Теперь представьте себе, что этому же москвичу я скажу: «Поезд метро от Парка культуры идет в Сокольники». Он мне ответит: «Это я и без вас знаю». Что же произошло в этом случае? То, что все знаемые им аксиомы я поставил в знаемую же комбинацию. Информация оказалась бессмысленной, как ставшая уже трафаретной фраза: «Волга впадает в Каспийское море».
А теперь представьте, что я скажу тому же собеседнику: «Вы знаете, Тютькин развелся с Фунтиковой». Он спросит: «А кто это Тютькин?» – «Один знакомый художник». – «А кто Фунтикова?» – «Она скульптор». Мой собеседник просто не поймет, зачем я это ему сказал. Основные реалии для него абсолютно неаксиомны, и комбинация их ничего для него не раскрывает. Разговор не состоялся. Он просто бессмыслен.
Как это ни странно, но все три примера – это модели разговора средствами искусства. Там ведь тоже разговор. И тоже рассчитанный на понимание. Ибо если создатель произведения искусства на это не рассчитывает, то тогда это похоже на мой разговор с финном на русском языке.
Позиция режиссера спектакля тем более ответственна, что спектакль – это произведение искусства, протекающее во времени. Его нет, пока он не начался, и его нет, как только он кончился. Это не книга, в которой непонятную фразу можно перечитать и два и три раза и в конце концов понять. У зрителя «перечитывать» времени нет, его восприятие единовременно с действием. Понимаемость должна быть ежесекундной. Не понял, задумался, и что-то происшедшее пропустил. Не догонишь. Кажется, Дисней сказал: «Зрителю думать некогда». Очень точная фраза. Думать он будет потом, дома. И чем больше думать, тем, значит, лучше был спектакль. А на спектакле пусть впитывает, переживает, волнуется и наслаждается, а если у него оказалось время для того, чтобы развернуть конфетку, или сказать жене: «Фу, как жарко!», или просто откинуться на спинку кресла, значит, что-то либо в спектакле не так, либо зритель не тот.

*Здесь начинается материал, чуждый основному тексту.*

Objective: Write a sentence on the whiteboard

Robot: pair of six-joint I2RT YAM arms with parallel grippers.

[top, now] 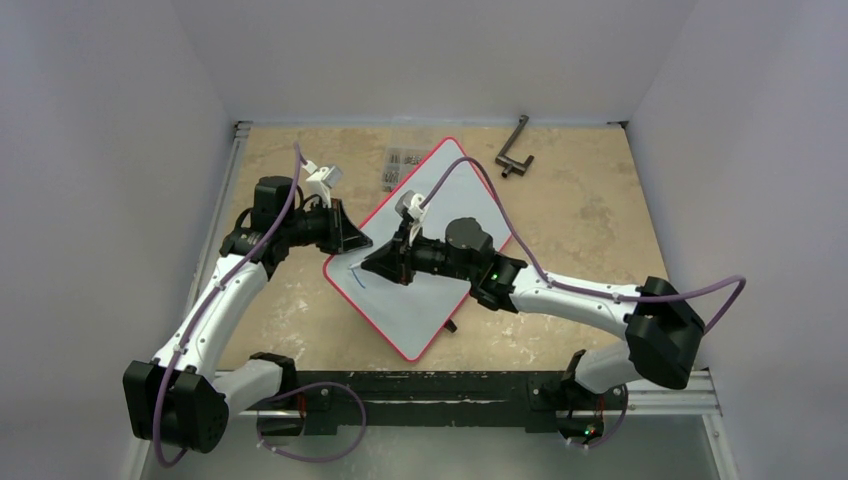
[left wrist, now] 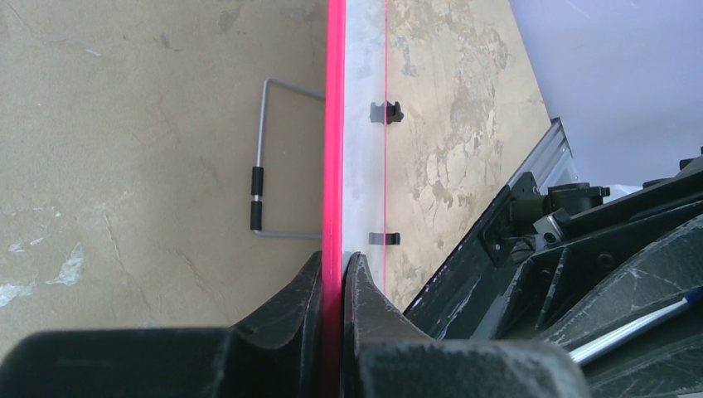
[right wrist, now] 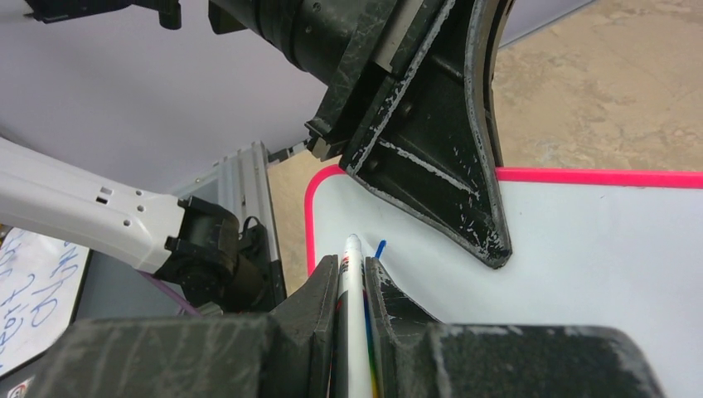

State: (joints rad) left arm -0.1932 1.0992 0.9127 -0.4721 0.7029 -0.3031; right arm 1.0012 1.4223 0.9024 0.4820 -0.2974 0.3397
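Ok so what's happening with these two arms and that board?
The left gripper is clamped on the red rim of the whiteboard, apparently to steady it. The right gripper holds a marker with its tip at the board, near its left corner. Only one short blue stroke shows there, so the sentence has barely begun.

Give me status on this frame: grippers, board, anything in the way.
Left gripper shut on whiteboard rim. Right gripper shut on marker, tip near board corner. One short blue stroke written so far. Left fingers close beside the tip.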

Талант оратора – это умение говорить языком слушателей, апеллируя к их знаниям, их понятиям, их чувствам. Только в этом случае можно сказать слушателям что-то новое, интересное или мобилизующее. Если оратор в доказательство какой-либо новой идеи приводит примеры никому не известные, если аксиомное для него не аксиомно для слушателей, сколько ни комбинируй такие примеры, доказательны эти комбинации и сопоставления не будут. Умение говорить языком слушателя – основное свойство настоящего оратора.